Friday may be the getaway day before Memorial Day Weekend, but Republicans aren’t letting Nikki Fried get away with the last word in response to a court case involving Florida’s marijuana industry.
Both the Lieutenant Governor and the Republican Party of Florida offered terse but like-minded commentaries on Fried’s unhappiness with a Supreme Court decision upholding vertical integration in the cannabis space.
“Former marijuana lobbyist (Nikki Fried) is mad that the Florida Supreme Court rejected a challenge to the states medical marijuana law? Shocking,” tweeted Lt. Gov. Jeanette M. Núñez.
The Republican Party of Florida went further, saying Fried “is a hypocrite.”
“As a pot lobbyist, she pushed for this legislation and as Agriculture Commissioner her fiancé and family profit from it,” they said.
The ad hominem attacks were rooted in association to some degree. Fried’s fiance’, Jake Bergmann, was the founder and CEO of Surterra Wellness, a multi-state operator with a robust Florida presence. Fried’s sister, Jennifer Fried, is a regional sales manager for Muv. The Commissioner is personally staked in the cannabis industry with stock in one medical marijuana treatment company.
The Republican reactions did not respond to the substance of Fried’s critique, which was consistent with her previous criticism of vertical integration as a candidate and Commissioner.
“This ruling by our Republican-dominated Supreme Court further entrenches Florida’s unfair, unconstitutional medical marijuana system put in place by our Republican-dominated Legislature. This status quo helps absolutely no one except the 22 medical marijuana companies in Florida at the expense of patients,” Fried said Friday.
“Unlike hemp’s open, horizontal market in Florida that provides opportunity to everyone, Florida’s medical marijuana industry will remain closed-off, restricting freedom of opportunity, weakening the free market, and leading to ever-higher prices for patients.

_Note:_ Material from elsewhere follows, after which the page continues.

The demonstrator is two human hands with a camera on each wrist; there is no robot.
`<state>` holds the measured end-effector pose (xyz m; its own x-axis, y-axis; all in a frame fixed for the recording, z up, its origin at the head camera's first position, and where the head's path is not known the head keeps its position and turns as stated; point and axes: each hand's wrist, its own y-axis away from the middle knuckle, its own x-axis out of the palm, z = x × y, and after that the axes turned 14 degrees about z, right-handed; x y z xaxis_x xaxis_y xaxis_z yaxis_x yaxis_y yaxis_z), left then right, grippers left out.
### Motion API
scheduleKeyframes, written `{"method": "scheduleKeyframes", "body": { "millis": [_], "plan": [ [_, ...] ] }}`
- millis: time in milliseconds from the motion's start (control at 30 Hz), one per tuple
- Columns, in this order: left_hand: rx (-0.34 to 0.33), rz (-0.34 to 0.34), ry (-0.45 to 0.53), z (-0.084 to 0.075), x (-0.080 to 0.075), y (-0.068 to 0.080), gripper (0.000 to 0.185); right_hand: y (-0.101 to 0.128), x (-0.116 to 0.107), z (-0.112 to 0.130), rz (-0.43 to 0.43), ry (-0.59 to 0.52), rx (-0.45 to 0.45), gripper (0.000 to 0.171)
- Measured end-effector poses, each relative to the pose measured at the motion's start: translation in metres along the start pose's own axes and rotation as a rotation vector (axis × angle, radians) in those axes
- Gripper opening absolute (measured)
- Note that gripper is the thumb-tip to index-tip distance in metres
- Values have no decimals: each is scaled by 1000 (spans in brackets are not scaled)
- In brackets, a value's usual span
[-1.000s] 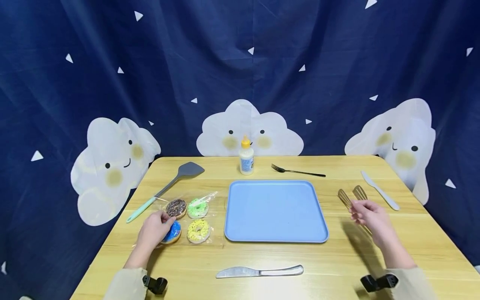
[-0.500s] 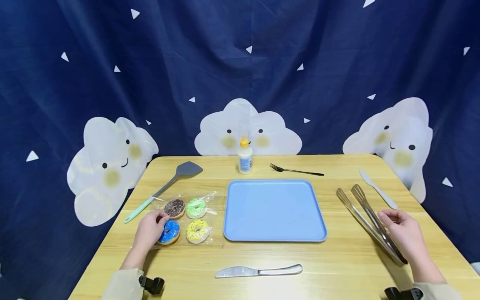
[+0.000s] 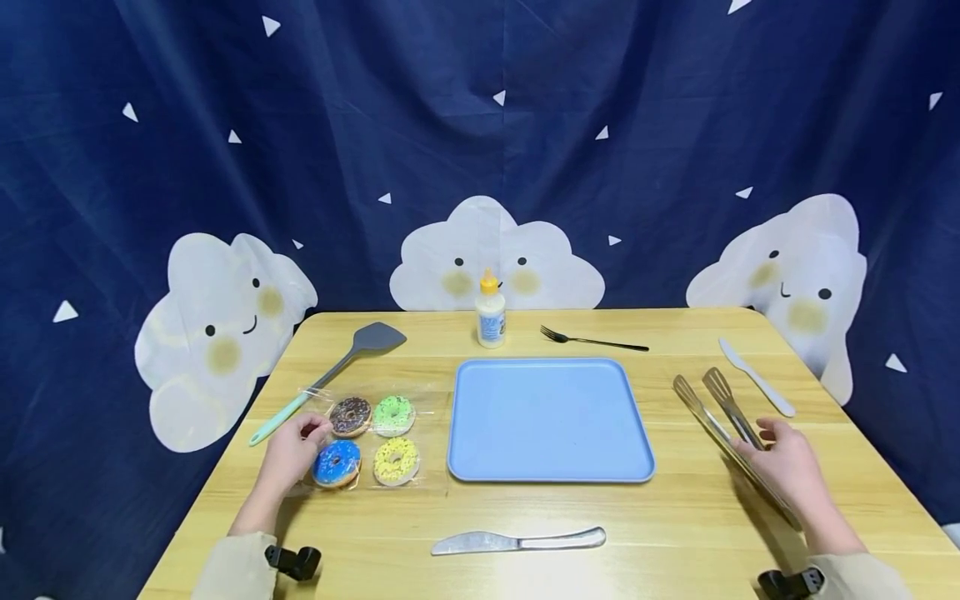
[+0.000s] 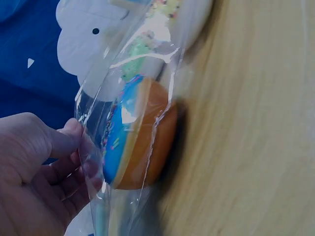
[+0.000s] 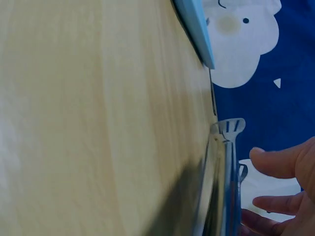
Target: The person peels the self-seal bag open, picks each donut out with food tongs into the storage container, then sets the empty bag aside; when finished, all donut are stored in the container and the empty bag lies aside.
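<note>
In the head view my left hand (image 3: 294, 450) is at the left end of a clear plastic pack (image 3: 435, 433) of toy donuts. The left wrist view shows its thumb and fingers pinching the pack's film beside the blue donut (image 4: 140, 132). Brown (image 3: 350, 417), green (image 3: 393, 415) and yellow (image 3: 396, 461) donuts lie in the same pack. My right hand (image 3: 787, 462) is over the right side of the metal tongs (image 3: 712, 425), covering part of one arm. In the right wrist view its thumb and fingers are spread apart, fingertips close by the tongs.
A blue tray (image 3: 551, 421) lies mid-table. Around it are a table knife (image 3: 517, 542) in front, a glue bottle (image 3: 491, 321) and black fork (image 3: 592, 340) behind, and a white knife (image 3: 757, 379) at right. Beyond the pack lies a spatula (image 3: 330, 375).
My right hand first moves right, off the tongs, then back left over them. My left hand shifts slightly left along the pack's edge, uncovering more of the blue donut.
</note>
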<state>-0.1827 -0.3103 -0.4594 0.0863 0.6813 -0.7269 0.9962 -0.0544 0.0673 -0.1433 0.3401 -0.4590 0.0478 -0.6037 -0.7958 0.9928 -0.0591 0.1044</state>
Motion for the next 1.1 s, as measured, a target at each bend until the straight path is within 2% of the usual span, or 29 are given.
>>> {"method": "scheduleKeyframes", "body": {
  "millis": [300, 467, 633, 833, 1100],
  "plan": [
    [11, 36, 107, 9, -7, -2, 21, -4, 0, -4, 38, 56, 1, 70],
    [-3, 63, 226, 10, -10, -2, 24, -7, 2, -7, 71, 43, 11, 65],
    [-47, 97, 294, 9, -12, -1, 31, -6, 5, -13, 11, 48, -30, 50],
    [-54, 104, 306, 8, -13, 1, 31, -3, 4, -13, -34, 65, -51, 51],
    [-76, 115, 320, 10, -15, -1, 34, 0, 9, 16, -158, 39, -170, 43]
  ]
}}
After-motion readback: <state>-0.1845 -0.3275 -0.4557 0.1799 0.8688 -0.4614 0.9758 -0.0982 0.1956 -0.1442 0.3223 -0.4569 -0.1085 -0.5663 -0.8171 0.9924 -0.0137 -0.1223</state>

If we’re applying the law to medical marijuana, then it’s past time to grant the licenses that Black farmers and our citrus industry deserve and the law requires,” Fried added.
Regardless of the political back and forth, Fried’s position on vertical integration is academic, given the Supreme Court’s unambiguous assertion of legislative prerogative to regulate the industry voters approved in 2016 with the ratification of that year’s Amendment 2.
The 54-page ruling offered a sobering message to the Florigrown challenge to the law’s implementation, upholding the current structure of the booming cannabis industry, which compels participants to cultivate, process, and sell their own in-house product and disallows the more freewheeling approaches in other state-level cannabis markets.
The court rejected the lower courts’ contention that there was a conflict between 2016’s Amendment 2, which authorized the medical cannabis program, and statute passed governing it, saying “the Amendment expressly left the Legislature its authority to enact the legislative framework.”
The only recourse for Fried may be in a ballot challenge to Gov. Ron DeSantis, but one recent poll suggests she will have a hard enough time clearing the Primary. A survey released this week by St. Pete Polls shows Fried behind former Gov. Charlie Crist, 55% to 22%.